I don’t choose; I accept to integrate them into the alphabet.
What is your relationship to writing, typography and cryptography?
Typography is a set of characters allowing the printing of a text for disclosure. Cryptography has a secret character for insiders; it is an element of esthetics. The typographic character was highlighted by Braque. Cubism was an important style for me, so with the non-illustrated poster, I became its heir. Cryptography is a detour from Cubism. I have always had a good relationship with Guy Debord, a master of repurposing, for, without a doubt, he appreciated this repurposing, while reproaching it for not escaping sufficiently from the pictorial tradition.
Take me through your creative process. What is the most important consideration when you start creating a work?
Creation is an act that cannot be explained – it is a vocation. I briefly attended art schools simply to be with young people of my age who wanted to create. It was certainly not in a school, in the 1940s, that I could have learned how to choose and frame a lacerated poster. When you start to create a work of art, you don’t always know how you will finish it because during the execution, you can more or less modify the original project.
You have been called one of the pioneers of street art, and the street has always been your studio. You borrow and give back to the city. Do you consider yourself a street artist since you remove instead of adding to the street?
I share with street artists an interest in the culture of the city. We work with motifs that the Impressionists didn’t have. I’ve spent time with them because of our mutual interest in present-day life. Additionally, they are much younger than me, so it’s flattering and I take great pleasure in meeting them. I have only good memories with them. I am not attracted to teamwork at all, but I like artistic society and I feel an interest in my work among street artists.
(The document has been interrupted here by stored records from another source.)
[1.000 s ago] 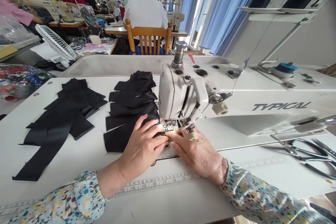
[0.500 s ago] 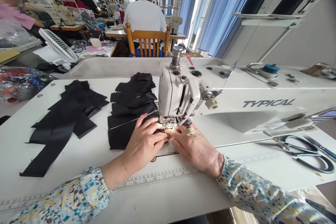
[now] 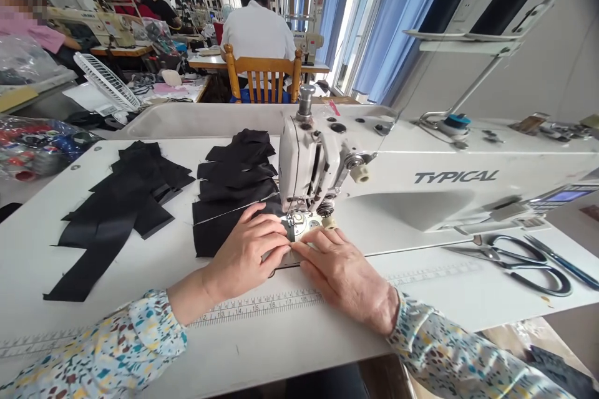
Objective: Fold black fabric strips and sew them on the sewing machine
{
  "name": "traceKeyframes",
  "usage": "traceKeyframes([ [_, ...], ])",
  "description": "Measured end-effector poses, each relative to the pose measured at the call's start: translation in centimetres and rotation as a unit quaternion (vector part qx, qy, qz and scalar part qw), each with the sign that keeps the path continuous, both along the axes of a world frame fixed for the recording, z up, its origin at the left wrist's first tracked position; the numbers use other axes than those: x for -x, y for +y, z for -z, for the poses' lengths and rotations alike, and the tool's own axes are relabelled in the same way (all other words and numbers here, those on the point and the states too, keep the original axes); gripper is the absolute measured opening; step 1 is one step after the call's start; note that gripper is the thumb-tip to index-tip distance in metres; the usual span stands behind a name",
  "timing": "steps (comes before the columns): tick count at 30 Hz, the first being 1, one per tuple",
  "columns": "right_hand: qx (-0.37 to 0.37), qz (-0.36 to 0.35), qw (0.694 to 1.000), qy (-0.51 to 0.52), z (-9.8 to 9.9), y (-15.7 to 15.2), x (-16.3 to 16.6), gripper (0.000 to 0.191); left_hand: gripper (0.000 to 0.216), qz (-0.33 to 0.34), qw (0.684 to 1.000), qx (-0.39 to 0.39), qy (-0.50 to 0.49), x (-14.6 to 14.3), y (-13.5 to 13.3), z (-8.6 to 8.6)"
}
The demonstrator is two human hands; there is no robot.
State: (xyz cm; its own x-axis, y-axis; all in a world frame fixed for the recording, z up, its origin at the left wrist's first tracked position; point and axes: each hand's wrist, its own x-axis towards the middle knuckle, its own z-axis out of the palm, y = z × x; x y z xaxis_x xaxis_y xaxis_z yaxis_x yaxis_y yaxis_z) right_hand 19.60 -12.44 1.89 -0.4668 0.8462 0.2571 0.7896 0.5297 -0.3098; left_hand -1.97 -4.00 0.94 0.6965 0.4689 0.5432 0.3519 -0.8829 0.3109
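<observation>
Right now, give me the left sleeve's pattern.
The sleeve has teal, yellow and brown speckles on white; best in the head view.

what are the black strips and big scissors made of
The black strips look like woven cloth with a soft sheen and slightly frayed edges. The scissors look like steel, going by the bright blades; the dark handles may be coated.

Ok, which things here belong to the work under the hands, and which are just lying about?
Part of the work: left hand, right hand, stacked black fabric strips, white sewing machine.
Just lying about: steel scissors, desk fan, plastic bag.
</observation>
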Motion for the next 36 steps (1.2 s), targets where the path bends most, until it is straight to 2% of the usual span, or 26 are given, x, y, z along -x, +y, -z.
traceKeyframes([
  [6,-0.010,-0.002,1.000,0.011,0.3,0.2,-0.2,0.030,0.020,0.054,0.997,0.008,0.060,0.7,1.1,-0.2],
  [10,-0.020,-0.004,1.000,0.005,0.4,0.1,-0.2,0.031,0.020,0.063,0.997,0.000,0.052,0.8,1.2,-0.1],
  [14,-0.039,-0.012,0.999,-0.020,0.3,-0.1,-0.1,0.034,0.029,0.071,0.995,0.002,0.076,0.4,1.6,-0.1],
  [17,-0.010,-0.015,1.000,0.006,0.1,0.0,-0.5,0.033,0.031,0.073,0.994,0.006,0.086,0.6,1.7,-0.1],
  [21,0.040,0.026,0.996,0.069,-0.1,0.6,-1.0,0.032,0.033,0.074,0.992,0.006,0.104,1.0,1.5,-0.2],
  [25,0.044,0.011,0.998,0.054,0.0,0.9,-0.7,0.034,0.031,0.071,0.992,0.000,0.106,1.2,1.1,-0.2],
  [32,-0.021,0.008,1.000,-0.017,0.2,0.3,0.0,0.032,0.027,0.059,0.996,0.034,0.057,0.8,1.3,-0.3],
  [36,-0.071,-0.002,0.996,-0.060,0.5,0.3,0.1,0.030,0.030,0.044,0.994,0.033,0.097,0.6,1.2,-0.3],
])
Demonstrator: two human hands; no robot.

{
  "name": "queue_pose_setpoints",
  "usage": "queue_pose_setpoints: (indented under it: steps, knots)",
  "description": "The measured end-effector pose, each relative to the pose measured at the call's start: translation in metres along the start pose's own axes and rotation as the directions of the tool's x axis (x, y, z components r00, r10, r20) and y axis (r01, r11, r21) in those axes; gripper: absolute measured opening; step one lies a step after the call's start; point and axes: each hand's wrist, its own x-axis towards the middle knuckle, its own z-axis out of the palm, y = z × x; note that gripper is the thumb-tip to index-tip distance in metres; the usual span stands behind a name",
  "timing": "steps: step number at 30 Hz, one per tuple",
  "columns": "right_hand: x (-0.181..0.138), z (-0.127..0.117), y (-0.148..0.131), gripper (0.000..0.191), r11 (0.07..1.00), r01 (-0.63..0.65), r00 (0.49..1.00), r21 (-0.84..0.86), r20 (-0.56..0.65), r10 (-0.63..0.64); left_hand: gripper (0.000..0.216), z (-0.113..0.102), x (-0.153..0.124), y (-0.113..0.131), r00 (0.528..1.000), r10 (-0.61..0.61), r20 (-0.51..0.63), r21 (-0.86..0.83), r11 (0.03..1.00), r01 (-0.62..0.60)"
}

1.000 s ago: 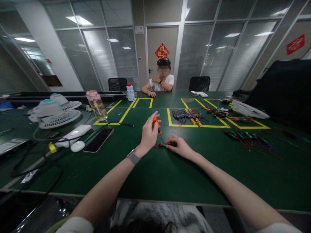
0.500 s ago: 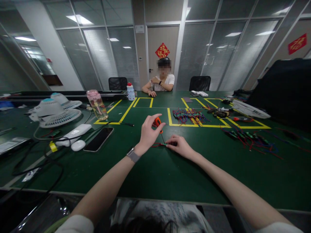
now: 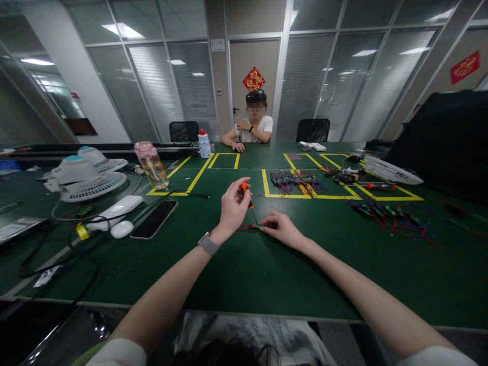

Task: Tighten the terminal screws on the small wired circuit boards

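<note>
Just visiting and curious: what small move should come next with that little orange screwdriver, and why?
Probably a twist of the screwdriver: the left hand pinches its orange handle, and its tip seems to meet the small wired board that the right hand pins to the table.

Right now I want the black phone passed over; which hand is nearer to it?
Left. The left hand, gripping an orange screwdriver, is to the right of the phone; the right hand holds a small wired board farther right.
</note>
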Motion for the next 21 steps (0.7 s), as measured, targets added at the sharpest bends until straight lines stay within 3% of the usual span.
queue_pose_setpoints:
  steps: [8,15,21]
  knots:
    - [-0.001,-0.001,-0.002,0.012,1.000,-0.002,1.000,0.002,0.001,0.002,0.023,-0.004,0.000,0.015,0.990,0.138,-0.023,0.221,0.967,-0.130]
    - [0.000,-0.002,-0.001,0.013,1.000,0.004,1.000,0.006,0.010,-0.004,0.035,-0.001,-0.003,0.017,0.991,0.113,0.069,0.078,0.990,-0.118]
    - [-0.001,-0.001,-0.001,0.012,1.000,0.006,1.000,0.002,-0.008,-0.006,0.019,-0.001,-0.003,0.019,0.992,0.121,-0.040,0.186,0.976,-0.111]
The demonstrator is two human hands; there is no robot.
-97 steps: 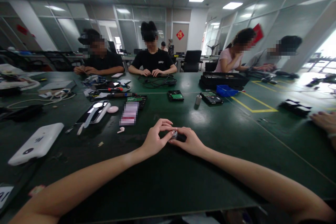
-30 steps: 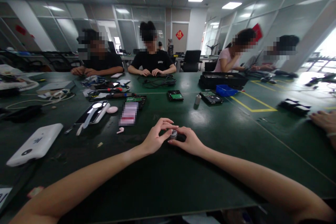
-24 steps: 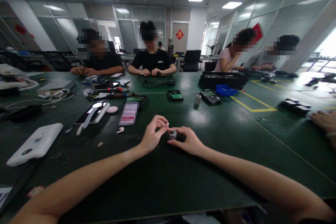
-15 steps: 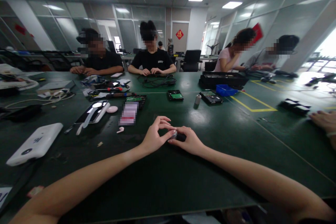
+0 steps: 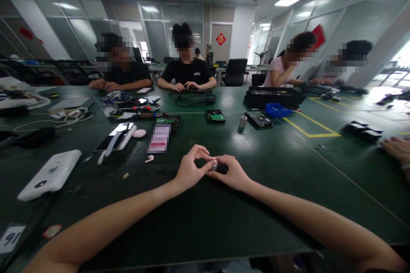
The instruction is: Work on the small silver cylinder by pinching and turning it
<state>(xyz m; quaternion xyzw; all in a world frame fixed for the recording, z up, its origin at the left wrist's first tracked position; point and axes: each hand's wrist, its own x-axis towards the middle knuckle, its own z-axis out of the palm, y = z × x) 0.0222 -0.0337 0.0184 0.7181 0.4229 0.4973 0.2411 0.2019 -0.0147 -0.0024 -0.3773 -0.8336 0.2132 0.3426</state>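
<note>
My left hand (image 5: 191,169) and my right hand (image 5: 232,172) meet at the middle of the green table (image 5: 205,217). Between their fingertips is a small silver-topped cylinder (image 5: 215,165), mostly covered by the fingers. The left thumb presses at its top, and the left fingers arch over to the right hand's fingertips. My right thumb and fingers close round its side. Farther off stands a similar small grey cylinder (image 5: 242,122), upright beside a hard drive (image 5: 260,119). Another hard drive with a green circuit board (image 5: 215,116) lies left of it.
To the left are a phone (image 5: 159,138), a pink earbud (image 5: 149,159), a pink round case (image 5: 139,133) and a white device (image 5: 51,174). A blue tray (image 5: 278,110) and a black case (image 5: 272,97) stand at the back right. A co-worker's hand (image 5: 396,150) rests at the right edge.
The camera view has shifted slightly. Both hands stay together round the small cylinder, with the left fingers curled a little more.
</note>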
It is more a mentorship than a collaboration. I get along well with them; they save me from my loneliness. I was reproached for this relationship. An artist who works in the street is, for some, a vandal. But things are evolving faster in our time than in my youth.
How has your art evolved over time? What have been the greatest challenges of your more than 70-year career?
At the beginning, there was a lack of understanding on the part of French cultural personnel. Perhaps because I had heard someone at Kahnweiler gallery say, “When Paris despises you, go abroad,” I rushed to Cologne, my first home base, with the first gallery that opened the day after the Liberation. I then frequented Belgians, Germans, Swiss, Canadians, North and South Americans and gallerists from all these countries. I was much better received there than in France. Raymond Cogniat, co-founder and first director of the Paris Biennale, was one of the few who trusted me. I was therefore very surprised that when he died, there was no sign of recognition. I learned this perhaps six months later when I tried to contact him for an answer to a question.
At 96 years old, you are still active in your studio. What motivates you and keeps you going?
My vocation was born in 1943, when I saw a reproduction of a Miró that I didn’t understand. Inwardly, I told myself that it was in this milieu that I wanted to live. Nearly 80 years later, I have not changed vocation. Creation is stimulated by art market relationships. They prevent you from falling asleep and, more ambitiously, push you to do something new. I think that an artist cannot be confused with laymen who yearn for retirement.
What is the role of the artist in society? What legacy would you like to leave to the art world?
Artistic works will testify to a bygone era. Artists work to create these testimonies. The spirit of New Realism was partly only a conversation with society. It is a group of friends of the same generation, each having a different and perhaps even contradictory viewpoint. The artist hopes that his work will give his successors the desire for dialog.